Dataset excerpts —

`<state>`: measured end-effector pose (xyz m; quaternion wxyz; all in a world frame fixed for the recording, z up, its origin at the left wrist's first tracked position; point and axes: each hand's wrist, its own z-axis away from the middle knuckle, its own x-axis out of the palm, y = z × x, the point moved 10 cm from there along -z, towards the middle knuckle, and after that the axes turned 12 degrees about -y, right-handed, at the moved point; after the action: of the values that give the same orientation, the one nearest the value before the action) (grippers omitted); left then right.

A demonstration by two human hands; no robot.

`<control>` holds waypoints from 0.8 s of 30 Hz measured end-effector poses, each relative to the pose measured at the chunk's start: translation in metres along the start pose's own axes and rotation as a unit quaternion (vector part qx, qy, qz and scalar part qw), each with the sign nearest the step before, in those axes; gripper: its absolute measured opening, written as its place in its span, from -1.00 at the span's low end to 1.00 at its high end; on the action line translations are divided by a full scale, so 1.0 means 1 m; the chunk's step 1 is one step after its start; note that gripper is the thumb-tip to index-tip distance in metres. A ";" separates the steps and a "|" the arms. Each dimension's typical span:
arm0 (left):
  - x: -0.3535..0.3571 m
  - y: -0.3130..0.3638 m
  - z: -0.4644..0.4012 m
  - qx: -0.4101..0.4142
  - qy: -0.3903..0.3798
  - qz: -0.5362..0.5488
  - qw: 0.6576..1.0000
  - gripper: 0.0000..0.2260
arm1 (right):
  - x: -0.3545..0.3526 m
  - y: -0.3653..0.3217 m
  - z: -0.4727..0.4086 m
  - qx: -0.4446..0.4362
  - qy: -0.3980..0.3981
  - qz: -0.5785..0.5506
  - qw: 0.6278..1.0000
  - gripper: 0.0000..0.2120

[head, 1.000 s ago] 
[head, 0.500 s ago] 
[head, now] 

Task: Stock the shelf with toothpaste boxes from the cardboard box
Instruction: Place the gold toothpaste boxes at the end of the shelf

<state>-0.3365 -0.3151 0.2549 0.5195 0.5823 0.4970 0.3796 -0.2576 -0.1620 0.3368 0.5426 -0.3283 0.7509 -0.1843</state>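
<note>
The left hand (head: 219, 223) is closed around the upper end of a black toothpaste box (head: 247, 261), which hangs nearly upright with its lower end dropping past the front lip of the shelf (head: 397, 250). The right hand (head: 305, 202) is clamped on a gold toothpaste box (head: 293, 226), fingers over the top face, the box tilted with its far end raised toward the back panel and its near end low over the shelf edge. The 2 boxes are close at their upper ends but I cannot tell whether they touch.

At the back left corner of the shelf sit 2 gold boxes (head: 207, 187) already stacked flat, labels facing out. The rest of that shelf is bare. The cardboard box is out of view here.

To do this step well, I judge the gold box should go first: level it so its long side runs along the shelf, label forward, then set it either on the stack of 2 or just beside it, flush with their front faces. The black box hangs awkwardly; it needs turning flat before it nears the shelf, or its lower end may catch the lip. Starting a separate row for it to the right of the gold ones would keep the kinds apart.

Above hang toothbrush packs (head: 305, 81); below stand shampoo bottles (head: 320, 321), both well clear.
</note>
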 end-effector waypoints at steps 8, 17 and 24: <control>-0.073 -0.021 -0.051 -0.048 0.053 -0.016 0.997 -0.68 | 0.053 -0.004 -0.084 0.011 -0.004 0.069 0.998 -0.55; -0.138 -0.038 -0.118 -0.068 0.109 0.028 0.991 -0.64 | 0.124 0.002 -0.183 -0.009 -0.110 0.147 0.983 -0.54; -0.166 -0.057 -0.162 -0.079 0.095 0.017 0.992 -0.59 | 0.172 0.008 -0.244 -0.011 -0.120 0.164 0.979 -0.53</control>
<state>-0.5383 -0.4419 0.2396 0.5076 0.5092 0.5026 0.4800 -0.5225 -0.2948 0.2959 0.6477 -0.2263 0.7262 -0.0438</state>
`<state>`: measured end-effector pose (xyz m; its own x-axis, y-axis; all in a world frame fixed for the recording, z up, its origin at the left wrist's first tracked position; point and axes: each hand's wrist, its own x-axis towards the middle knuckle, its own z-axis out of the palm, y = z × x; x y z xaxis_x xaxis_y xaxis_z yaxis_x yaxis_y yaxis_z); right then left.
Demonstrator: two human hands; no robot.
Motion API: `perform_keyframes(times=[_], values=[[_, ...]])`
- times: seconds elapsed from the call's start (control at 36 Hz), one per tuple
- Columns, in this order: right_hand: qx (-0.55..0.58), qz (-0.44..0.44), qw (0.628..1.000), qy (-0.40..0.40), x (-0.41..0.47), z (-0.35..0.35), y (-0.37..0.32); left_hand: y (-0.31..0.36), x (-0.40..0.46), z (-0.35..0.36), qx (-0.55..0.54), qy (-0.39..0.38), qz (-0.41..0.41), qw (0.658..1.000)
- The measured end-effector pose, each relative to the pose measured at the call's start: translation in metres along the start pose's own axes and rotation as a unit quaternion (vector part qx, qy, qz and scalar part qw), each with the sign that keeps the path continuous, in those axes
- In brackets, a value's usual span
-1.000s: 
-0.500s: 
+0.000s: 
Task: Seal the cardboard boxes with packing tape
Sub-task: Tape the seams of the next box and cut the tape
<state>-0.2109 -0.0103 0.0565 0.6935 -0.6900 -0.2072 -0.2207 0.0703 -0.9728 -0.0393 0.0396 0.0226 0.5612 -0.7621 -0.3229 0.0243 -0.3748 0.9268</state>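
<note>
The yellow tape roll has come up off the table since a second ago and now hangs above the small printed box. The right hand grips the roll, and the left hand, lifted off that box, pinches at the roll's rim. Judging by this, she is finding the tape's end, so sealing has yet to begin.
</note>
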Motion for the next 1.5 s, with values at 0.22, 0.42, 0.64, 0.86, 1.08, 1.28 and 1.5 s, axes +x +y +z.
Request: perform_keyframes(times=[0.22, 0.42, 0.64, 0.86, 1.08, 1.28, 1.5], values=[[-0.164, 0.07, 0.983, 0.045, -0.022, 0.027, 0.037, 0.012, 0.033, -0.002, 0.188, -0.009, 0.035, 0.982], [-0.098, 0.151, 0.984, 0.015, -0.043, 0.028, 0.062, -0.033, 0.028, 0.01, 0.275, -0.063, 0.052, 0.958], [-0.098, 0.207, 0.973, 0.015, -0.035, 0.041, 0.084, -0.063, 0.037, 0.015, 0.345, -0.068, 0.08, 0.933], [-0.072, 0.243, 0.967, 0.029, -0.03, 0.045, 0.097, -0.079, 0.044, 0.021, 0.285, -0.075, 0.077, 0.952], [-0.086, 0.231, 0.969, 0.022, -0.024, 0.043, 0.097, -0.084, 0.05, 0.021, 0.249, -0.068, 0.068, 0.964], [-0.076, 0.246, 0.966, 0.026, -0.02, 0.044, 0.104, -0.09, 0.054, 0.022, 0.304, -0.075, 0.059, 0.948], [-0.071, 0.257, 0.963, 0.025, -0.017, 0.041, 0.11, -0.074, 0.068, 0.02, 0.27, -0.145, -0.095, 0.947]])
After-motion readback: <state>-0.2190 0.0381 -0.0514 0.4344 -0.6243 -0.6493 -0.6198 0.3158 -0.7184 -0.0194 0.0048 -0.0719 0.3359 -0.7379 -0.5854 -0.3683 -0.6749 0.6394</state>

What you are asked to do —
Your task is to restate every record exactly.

Response area —
`<state>`: measured end-effector pose (xyz m; quaternion wxyz; all in a world frame fixed for the recording, z up, its origin at the left wrist's first tracked position; point and axes: each hand's wrist, its own z-axis away from the middle knuckle, its own x-axis out of the palm, y = z × x, the point moved 10 cm from there along -z, towards the middle knuckle, and after that the axes turned 12 degrees about -y, right-handed, at the moved point; after the action: of the values that give the same orientation, the one nearest the value before the action) (grippers omitted); left then right.

A demonstration by two human hands; no robot.

`<control>` holds waypoints from 0.8 s of 30 Hz measured end-effector poses, each relative to the pose measured at the chunk's start: translation in metres along the start pose's own axes and rotation as a unit quaternion (vector part qx, qy, qz and scalar part qw), each with the sign nearest the step before, in those axes; gripper: its absolute measured opening, written as its place in its span, from -1.00 at the span's low end to 1.00 at its high end; on the action line translations are divided by a full scale, so 1.0 means 1 m; the chunk's step 1 is one step after its start; note that gripper is the thumb-tip to index-tip distance in metres. A ";" separates the steps and a "|" the arms. Each dimension's typical span:
arm0 (left):
  - x: -0.3535..0.3571 m
  - y: -0.3130..0.3638 m
  - z: -0.4644..0.4012 m
  - qx: -0.4101..0.4142
  - qy: -0.3903..0.3798
  - qz: -0.5362..0.5488
  - qw: 0.6576..1.0000
  - gripper: 0.0000..0.2260
arm1 (right):
  - x: -0.3545..0.3526 m
  - y: -0.3653..0.3217 m
  - z: -0.4727..0.4086 m
  - qx: -0.4446..0.4362
  - qy: -0.3980..0.3981
  - qz: -0.5785..0.5506
  - qw: 0.6278..1.0000
  - gripper: 0.0000..0.2120

[head, 1.000 s ago] 
[head, 0.500 s ago] 
[head, now] 

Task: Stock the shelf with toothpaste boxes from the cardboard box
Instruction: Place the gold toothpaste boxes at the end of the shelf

<state>-0.3365 -0.3151 0.2549 0.5195 0.5823 0.4970 0.3796 -0.2576 -0.1620 0.3368 0.5426 -0.3283 0.7509 -0.1843</state>
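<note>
The left hand (head: 219, 223) is closed around the upper end of a black toothpaste box (head: 247, 261), which hangs nearly upright with its lower end dropping past the front lip of the shelf (head: 397, 250). The right hand (head: 305, 202) is clamped on a gold toothpaste box (head: 293, 226), fingers over the top face, the box tilted with its far end raised toward the back panel and its near end low over the shelf edge. The 2 boxes are close at their upper ends but I cannot tell whether they touch.

At the back left corner of the shelf sit 2 gold boxes (head: 207, 187) already stacked flat, labels facing out. The rest of that shelf is bare. The cardboard box is out of view here.

To do this step well, I judge the gold box should go first: level it so its long side runs along the shelf, label forward, then set it either on the stack of 2 or just beside it, flush with their front faces. The black box hangs awkwardly; it needs turning flat before it nears the shelf, or its lower end may catch the lip. Starting a separate row for it to the right of the gold ones would keep the kinds apart.

Above hang toothbrush packs (head: 305, 81); below stand shampoo bottles (head: 320, 321), both well clear.
</note>
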 end-effector waypoints at steps 8, 17 and 24: <control>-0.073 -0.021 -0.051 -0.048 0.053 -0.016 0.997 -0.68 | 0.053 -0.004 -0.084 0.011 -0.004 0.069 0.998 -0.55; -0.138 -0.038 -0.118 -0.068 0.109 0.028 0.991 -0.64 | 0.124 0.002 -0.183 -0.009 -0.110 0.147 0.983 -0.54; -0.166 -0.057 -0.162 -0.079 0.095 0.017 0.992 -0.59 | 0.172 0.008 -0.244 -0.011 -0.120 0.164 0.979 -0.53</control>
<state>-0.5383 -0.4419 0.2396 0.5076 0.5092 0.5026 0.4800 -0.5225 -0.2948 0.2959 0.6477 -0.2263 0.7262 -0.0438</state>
`<state>`: measured end-effector pose (xyz m; its own x-axis, y-axis; all in a world frame fixed for the recording, z up, its origin at the left wrist's first tracked position; point and axes: each hand's wrist, its own x-axis towards the middle knuckle, its own z-axis out of the palm, y = z × x; x y z xaxis_x xaxis_y xaxis_z yaxis_x yaxis_y yaxis_z); right then left.
Demonstrator: two human hands; no robot.
Motion API: `perform_keyframes(times=[_], values=[[_, ...]])`
- times: seconds elapsed from the call's start (control at 36 Hz), one per tuple
- Columns, in this order: right_hand: qx (-0.55..0.58), qz (-0.44..0.44), qw (0.628..1.000), qy (-0.40..0.40), x (-0.41..0.47), z (-0.35..0.35), y (-0.37..0.32); left_hand: y (-0.31..0.36), x (-0.40..0.46), z (-0.35..0.36), qx (-0.55..0.54), qy (-0.39..0.38), qz (-0.41..0.41), qw (0.658..1.000)
- The measured end-effector pose, each relative to the pose measured at the call's start: translation in metres along the start pose's own axes and rotation as a unit quaternion (vector part qx, qy, qz and scalar part qw), each with the sign that keeps the path continuous, in those axes
- In brackets, a value's usual span
-1.000s: 
-0.500s: 
+0.000s: 
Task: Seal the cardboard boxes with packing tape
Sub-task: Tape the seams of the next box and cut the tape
<state>-0.2109 -0.0103 0.0565 0.6935 -0.6900 -0.2072 -0.2207 0.0703 -0.9728 -0.0393 0.0396 0.0226 0.5612 -0.7621 -0.3229 0.0243 -0.3748 0.9268</state>
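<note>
The yellow tape roll has come up off the table since a second ago and now hangs above the small printed box. The right hand grips the roll, and the left hand, lifted off that box, pinches at the roll's rim. Judging by this, she is finding the tape's end, so sealing has yet to begin.
</note>
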Motion for the next 1.5 s, with values at 0.22, 0.42, 0.64, 0.86, 1.08, 1.28 and 1.5 s, axes +x +y +z.
Request: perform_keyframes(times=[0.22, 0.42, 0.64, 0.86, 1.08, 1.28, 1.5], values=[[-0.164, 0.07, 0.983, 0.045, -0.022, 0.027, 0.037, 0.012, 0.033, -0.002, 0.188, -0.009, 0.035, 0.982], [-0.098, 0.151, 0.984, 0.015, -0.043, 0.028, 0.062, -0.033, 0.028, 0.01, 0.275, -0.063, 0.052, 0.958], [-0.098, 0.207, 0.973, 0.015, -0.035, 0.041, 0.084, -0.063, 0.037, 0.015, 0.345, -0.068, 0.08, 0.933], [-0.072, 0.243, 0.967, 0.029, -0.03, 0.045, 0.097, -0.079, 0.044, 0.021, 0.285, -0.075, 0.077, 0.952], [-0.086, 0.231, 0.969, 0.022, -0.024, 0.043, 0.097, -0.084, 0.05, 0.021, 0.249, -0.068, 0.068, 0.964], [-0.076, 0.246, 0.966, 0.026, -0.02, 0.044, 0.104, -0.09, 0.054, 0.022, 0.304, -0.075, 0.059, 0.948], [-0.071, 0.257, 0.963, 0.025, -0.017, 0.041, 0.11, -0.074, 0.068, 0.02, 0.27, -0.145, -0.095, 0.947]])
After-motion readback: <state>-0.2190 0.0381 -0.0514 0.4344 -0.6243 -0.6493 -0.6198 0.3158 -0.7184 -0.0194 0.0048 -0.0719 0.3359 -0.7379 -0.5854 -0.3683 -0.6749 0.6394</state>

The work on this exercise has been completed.